While the current decision concerns Schrader Bluff oil, it reflects an issue the commission noted in a 2023 decision -- oil pools follow reservoir boundaries, not unit boundaries -- and the requirement that wells be no closer than 500 feet to a boundary where ownership changes may result in stranded production at unit boundaries.

A July 2023 decision, which concerned the Nanushuk oil pool in the Pikka, Colville River and Kuparuk River units, reversed a commission finding from 2022 that "a pool should ordinarily be defined by its geologic limits and not arbitrarily established property lines."

In July 2023 the commission said that while all evidence points to the Qannik oil pool, the Narwhal reservoir, Pikka and the Coyote reservoir "occurring in one broad geologic formation," a single set of rules applying to multiple units "is impractical as each operator may have somewhat different ideas about the best way to develop the Nanushuk Formation on their acreage."

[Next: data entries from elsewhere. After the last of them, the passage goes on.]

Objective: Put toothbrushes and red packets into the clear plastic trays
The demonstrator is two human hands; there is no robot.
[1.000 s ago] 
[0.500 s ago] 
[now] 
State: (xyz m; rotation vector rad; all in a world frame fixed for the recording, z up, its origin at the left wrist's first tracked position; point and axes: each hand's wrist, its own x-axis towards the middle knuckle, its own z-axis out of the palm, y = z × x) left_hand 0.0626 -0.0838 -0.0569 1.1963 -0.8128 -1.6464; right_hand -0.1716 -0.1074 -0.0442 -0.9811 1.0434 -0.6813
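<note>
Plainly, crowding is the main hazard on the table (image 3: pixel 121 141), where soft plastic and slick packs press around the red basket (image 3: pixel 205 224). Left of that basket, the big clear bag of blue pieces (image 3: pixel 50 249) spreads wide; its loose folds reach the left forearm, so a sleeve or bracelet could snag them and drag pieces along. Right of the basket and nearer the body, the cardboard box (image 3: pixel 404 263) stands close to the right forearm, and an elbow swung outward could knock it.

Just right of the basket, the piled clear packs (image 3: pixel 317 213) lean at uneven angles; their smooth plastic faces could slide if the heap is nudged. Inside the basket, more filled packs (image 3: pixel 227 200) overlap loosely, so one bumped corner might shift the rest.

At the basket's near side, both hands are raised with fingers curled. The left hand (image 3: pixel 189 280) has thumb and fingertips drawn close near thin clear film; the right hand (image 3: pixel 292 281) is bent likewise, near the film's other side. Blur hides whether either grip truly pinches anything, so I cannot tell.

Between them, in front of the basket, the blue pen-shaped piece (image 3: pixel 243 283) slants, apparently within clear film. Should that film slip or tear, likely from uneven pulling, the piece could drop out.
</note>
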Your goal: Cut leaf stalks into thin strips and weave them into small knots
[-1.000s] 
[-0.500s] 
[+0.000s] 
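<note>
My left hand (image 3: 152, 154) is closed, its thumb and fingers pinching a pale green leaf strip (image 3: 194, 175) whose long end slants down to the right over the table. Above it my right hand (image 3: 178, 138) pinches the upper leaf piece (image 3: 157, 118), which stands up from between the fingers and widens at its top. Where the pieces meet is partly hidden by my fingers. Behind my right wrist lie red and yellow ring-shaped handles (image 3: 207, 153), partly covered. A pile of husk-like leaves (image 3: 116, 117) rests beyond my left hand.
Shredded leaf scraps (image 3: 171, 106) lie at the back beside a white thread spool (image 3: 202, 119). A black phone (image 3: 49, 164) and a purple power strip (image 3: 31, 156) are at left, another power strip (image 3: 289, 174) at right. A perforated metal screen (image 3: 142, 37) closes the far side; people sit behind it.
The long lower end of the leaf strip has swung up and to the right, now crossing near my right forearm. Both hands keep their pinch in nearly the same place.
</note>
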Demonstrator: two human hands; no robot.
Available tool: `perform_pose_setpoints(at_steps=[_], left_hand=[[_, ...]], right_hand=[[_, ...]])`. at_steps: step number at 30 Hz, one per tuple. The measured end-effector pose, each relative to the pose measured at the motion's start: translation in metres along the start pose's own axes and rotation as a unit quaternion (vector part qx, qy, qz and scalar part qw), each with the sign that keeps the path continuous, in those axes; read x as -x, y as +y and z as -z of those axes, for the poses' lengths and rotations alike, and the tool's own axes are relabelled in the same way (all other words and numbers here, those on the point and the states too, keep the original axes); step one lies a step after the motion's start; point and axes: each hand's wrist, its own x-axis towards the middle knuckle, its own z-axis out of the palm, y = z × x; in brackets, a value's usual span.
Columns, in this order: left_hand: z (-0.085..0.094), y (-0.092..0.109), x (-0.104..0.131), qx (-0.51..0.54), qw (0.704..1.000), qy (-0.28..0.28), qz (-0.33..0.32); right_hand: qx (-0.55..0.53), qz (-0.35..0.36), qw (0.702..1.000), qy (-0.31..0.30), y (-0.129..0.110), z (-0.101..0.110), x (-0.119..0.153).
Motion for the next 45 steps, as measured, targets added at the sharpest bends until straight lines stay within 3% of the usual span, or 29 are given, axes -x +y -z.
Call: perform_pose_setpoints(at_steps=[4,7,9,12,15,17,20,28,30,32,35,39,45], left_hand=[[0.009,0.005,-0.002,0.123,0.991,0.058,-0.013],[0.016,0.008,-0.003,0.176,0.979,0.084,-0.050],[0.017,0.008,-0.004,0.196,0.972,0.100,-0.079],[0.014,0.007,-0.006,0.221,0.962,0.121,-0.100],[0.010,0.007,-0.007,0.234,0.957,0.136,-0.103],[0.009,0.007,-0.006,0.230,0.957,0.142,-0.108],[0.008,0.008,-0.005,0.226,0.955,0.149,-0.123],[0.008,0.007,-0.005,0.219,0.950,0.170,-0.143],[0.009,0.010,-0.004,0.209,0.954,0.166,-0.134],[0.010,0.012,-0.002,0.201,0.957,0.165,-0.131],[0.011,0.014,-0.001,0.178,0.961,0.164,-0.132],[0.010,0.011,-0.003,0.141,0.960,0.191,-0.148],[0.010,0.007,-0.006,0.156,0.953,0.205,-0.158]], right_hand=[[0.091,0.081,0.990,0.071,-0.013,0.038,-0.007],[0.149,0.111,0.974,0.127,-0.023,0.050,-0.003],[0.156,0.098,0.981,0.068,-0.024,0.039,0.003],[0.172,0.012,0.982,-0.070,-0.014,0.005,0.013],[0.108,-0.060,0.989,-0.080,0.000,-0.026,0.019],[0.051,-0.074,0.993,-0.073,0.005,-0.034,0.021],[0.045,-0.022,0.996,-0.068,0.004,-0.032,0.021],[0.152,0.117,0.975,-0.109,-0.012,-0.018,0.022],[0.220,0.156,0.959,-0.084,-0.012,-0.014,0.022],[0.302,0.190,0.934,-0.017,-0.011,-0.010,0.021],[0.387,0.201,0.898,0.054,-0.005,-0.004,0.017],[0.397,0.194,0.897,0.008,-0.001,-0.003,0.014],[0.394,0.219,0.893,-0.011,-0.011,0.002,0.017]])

There is a downside, however.

A pool developed by multiple operators across multiple units "has the potential to result in the waste of resources along the unit boundaries if the operators do not coordinate their operations and because of the property line offset requirements in place to protect correlative rights," AOGCC said in July 2023. It encouraged ConocoPhillips and Oil Search "to coordinate their development activities across the Nanushuk Formation and investigate ways to prevent waste of resources along property lines."